● **Exercise goal**:
Until you reach the line containing "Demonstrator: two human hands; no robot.", reproduce each line of the listing exactly, please, and include that line as well.

● **Provided material**:
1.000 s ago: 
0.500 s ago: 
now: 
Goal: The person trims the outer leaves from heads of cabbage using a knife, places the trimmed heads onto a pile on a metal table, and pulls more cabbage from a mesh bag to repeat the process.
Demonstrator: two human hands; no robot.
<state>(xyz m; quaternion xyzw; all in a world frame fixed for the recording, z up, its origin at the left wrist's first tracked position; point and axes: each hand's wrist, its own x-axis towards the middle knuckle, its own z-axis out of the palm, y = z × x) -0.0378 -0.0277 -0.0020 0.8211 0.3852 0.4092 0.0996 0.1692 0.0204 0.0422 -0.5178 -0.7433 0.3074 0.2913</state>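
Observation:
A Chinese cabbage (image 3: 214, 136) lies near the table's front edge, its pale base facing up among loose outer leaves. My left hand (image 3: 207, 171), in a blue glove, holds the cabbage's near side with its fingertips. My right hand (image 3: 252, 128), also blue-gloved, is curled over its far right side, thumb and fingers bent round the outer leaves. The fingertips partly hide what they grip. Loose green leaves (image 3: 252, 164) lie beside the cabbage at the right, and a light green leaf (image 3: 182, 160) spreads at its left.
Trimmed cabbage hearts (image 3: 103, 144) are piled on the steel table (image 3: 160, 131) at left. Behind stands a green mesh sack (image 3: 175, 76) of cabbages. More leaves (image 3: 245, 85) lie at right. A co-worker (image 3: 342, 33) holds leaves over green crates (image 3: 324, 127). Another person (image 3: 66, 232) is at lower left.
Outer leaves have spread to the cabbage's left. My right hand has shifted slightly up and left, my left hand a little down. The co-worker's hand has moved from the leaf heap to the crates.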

● **Response to this exercise**:
1.000 s ago: 
0.500 s ago: 
now: 
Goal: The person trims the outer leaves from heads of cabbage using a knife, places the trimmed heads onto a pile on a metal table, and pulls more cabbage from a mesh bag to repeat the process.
Demonstrator: two human hands; no robot.

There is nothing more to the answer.